## Available data

=-=-=

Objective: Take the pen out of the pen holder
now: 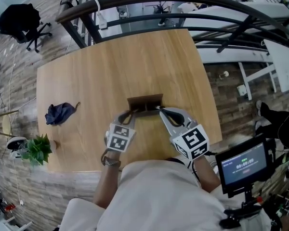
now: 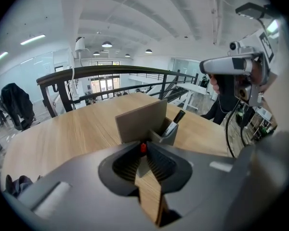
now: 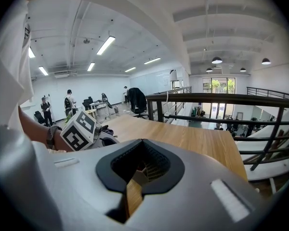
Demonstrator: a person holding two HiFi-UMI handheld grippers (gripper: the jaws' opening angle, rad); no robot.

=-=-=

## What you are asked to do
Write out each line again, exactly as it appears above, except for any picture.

## Response to the exercise
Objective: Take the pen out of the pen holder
now: 
now: 
now: 
Demonstrator: a person holding two HiFi-UMI handheld grippers (gripper: the jaws' opening angle, rad); no robot.

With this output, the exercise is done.